▶ **Requirement**
Each line of the data below should be restated exactly, with images left out.

▶ **Source material**
──────────

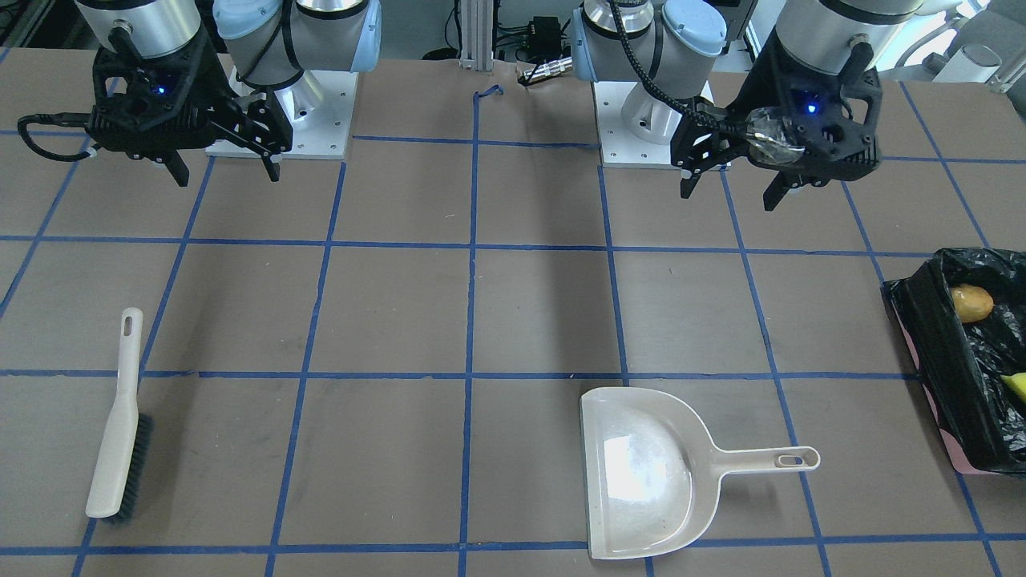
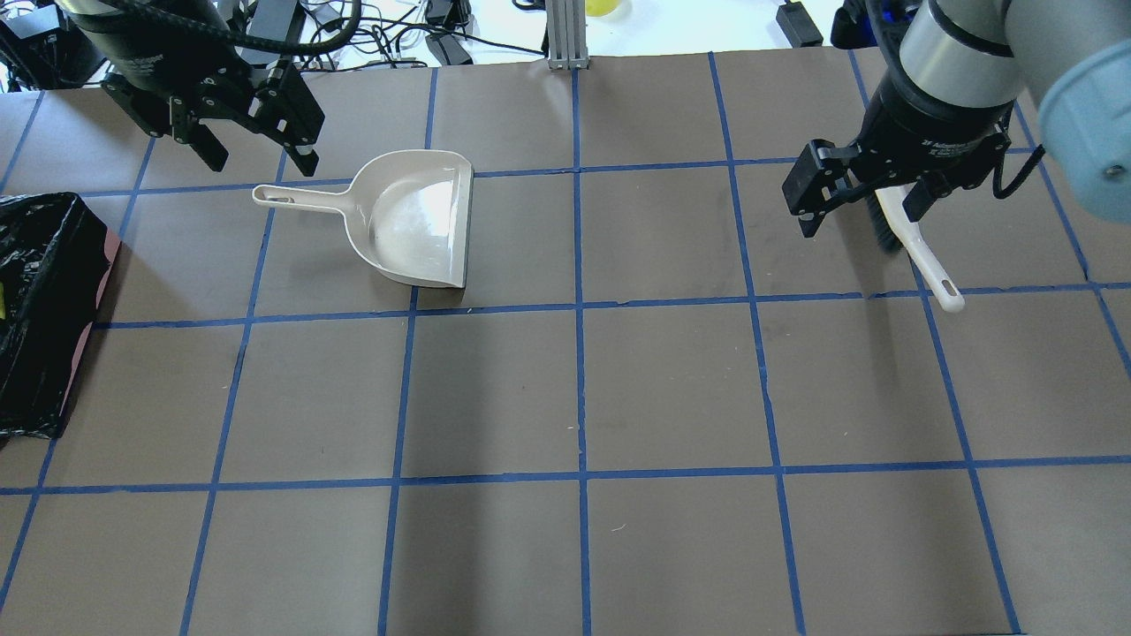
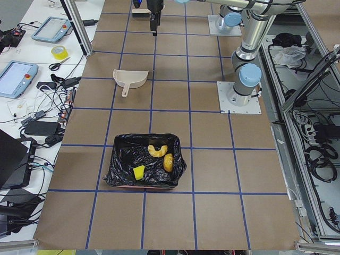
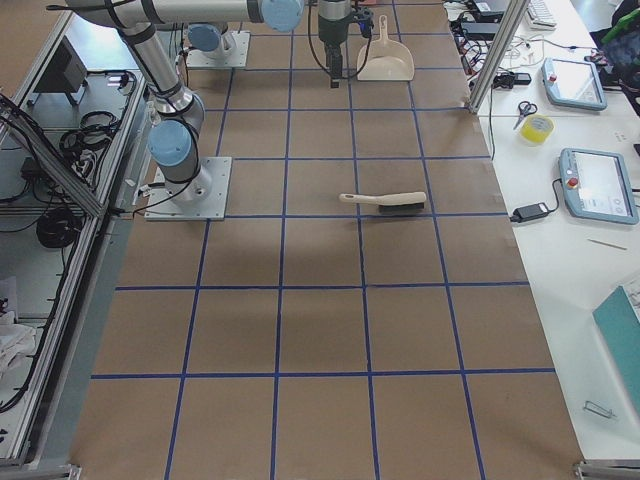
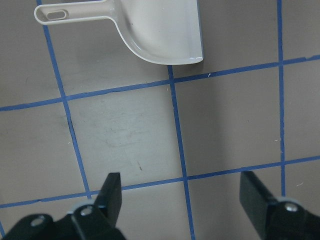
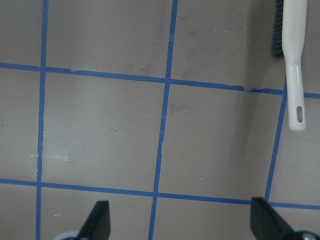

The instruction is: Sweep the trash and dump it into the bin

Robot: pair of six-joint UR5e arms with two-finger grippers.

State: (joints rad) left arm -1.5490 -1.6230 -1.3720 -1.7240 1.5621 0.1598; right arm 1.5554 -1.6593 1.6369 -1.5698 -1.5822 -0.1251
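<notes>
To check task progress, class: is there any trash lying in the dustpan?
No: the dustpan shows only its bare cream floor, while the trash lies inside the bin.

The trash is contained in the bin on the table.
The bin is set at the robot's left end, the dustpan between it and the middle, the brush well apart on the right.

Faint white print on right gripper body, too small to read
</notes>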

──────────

▶ **Task solution**
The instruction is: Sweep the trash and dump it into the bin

Robot: pair of six-joint UR5e arms with two-finger grippers.

State: (joints rad) left arm -1.5490 -1.6230 -1.3720 -1.7240 1.5621 0.1598; right arm 1.5554 -1.6593 1.6369 -1.5698 -1.5822 -0.1251
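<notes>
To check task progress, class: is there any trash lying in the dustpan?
No: the dustpan shows only its bare cream floor, while the trash lies inside the bin.

The trash is contained in the bin on the table.
The bin is set at the robot's left end, the dustpan between it and the middle, the brush well apart on the right.

Faint white print on right gripper body, too small to read
</notes>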

This response is done.